Fact #1: A great book you read as a kid will always affect you more deeply than a great book read at any other age.

Fact #2: Katherine Paterson's Newbery Award-winning Bridge to Terabithia happens to be one of the greatest, saddest, most unforgettable children's books ever written.

Fact #3: During a summer when Jeff Bridges' long-in-the-works adaptation of The Giver actually seems to be gaining traction and theaters are finally showing a movie based on a Judy Blume book, it's only natural to think about other kids' classics that have made it to the big screen—bringing me back to Terabithia, which received its own overly CGI'd adaptation back in 2007. (The film starred baby Josh Hutcherson, pre-Hunger Games—check out his Bieber hair and chipmunk cheeks!)

All that is a long way of explaining why I found myself musing about Terabithia today—more specifically, about its ending, which has been responsible for more sobbing grade schoolers than anything this side of Where the Red Fern Grows. (Spoiler alert: The red fern grows on top of dead dogs.)

But first, a brief plot summary: Bridge to Terabithia tells the story of artistic farm boy Jesse and imaginative free spirit Leslie, a new classmate who quickly becomes Jesse's closest companion. The two spend hours creating and playing in a magical world they call Terabithia, which can only be accessed by swinging on a rope over a creek.

Anyone who's ever read a book about a regular kid whose world is changed by an exciting new friend (Freak the Mighty, A Separate Peace, even Charlotte's Web) can guess what happens next—though that doesn't make it any less awful.

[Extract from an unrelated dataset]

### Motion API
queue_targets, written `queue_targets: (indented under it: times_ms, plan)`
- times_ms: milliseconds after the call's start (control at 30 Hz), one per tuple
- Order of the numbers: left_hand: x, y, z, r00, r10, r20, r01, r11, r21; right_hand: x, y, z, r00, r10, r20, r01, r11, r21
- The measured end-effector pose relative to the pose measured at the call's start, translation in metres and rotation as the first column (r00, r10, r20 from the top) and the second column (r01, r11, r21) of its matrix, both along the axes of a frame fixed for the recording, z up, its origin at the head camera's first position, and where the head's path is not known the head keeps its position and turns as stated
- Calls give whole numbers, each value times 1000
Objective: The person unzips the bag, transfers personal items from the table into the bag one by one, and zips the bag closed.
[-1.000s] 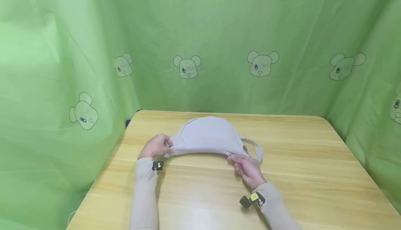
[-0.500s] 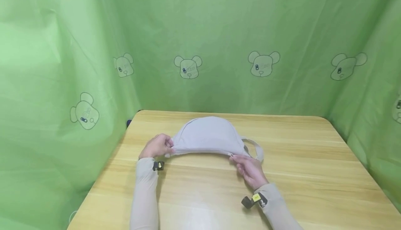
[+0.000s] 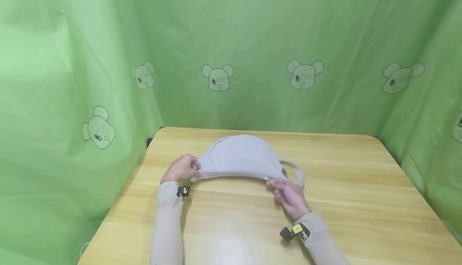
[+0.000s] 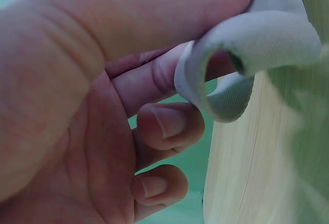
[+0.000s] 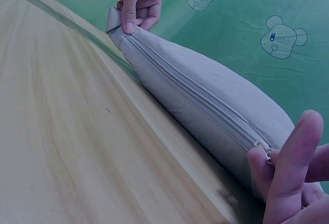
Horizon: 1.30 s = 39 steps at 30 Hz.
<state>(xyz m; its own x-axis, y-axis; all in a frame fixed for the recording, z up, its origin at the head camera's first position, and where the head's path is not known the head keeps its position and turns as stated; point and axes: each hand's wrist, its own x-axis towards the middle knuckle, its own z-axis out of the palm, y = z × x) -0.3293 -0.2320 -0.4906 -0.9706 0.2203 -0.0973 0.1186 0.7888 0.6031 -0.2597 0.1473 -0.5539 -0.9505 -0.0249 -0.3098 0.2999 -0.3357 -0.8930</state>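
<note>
A light grey crescent-shaped bag [image 3: 238, 154] lies on the table, with its curved side away from me and its zipper [image 5: 195, 95] along the near edge. My left hand [image 3: 181, 168] pinches the bag's left end between thumb and fingers. In the left wrist view a loop of strap [image 4: 277, 41] curls out from under that thumb. Down at the right end, my right hand [image 3: 290, 197] pinches the small zipper pull [image 5: 264, 149] between thumb and finger. The zipper teeth between the two hands look closed in the right wrist view.
A strap loop [image 3: 297, 172] sticks out past the bag's right end. The wooden table [image 3: 361, 201] has rounded far corners. Green curtains [image 3: 252, 28] printed with bear heads surround it at the back and sides. Each wrist carries a small black camera [image 3: 287, 234].
My right hand has slid slightly to the right with the zipper pull along the bag's edge. The left hand keeps its hold on the left end. The whole view has shifted a little.
</note>
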Motion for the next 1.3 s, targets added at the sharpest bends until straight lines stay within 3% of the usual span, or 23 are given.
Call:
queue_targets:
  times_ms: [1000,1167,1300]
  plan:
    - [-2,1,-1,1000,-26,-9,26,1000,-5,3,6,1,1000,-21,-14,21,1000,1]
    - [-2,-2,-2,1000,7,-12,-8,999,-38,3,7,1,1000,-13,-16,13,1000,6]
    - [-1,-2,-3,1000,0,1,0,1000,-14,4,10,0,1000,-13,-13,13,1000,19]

One day, Jesse impulsively goes to an art museum with his favorite teacher and secret crush, Miss Edmunds, without telling Leslie about his plans. He returns home to find out that Leslie died while trying to swing her way into Terabithia alone—the rope snapped, leaving her to drown in the stream below. I'll pause so you can grab some tissues.

While Leslie's death is shocking, horrible, and utterly devastating, Paterson somehow manages to keep it from feeling contrived. Perhaps that's because she based Leslie on one of her son's own friends, who died suddenly at age 8 after being struck by lightning on a beach. (Truth: It's stranger than fiction!) To the author's credit, Jesse does get a bit of closure before the book wraps up for real—he finds comfort in his family, and the novel's last scene shows him building the titular bridge, which will allow him and his little sister May Belle to cross into Terabithia safely. (You couldn't have built that bridge four chapters ago, Jesse?!)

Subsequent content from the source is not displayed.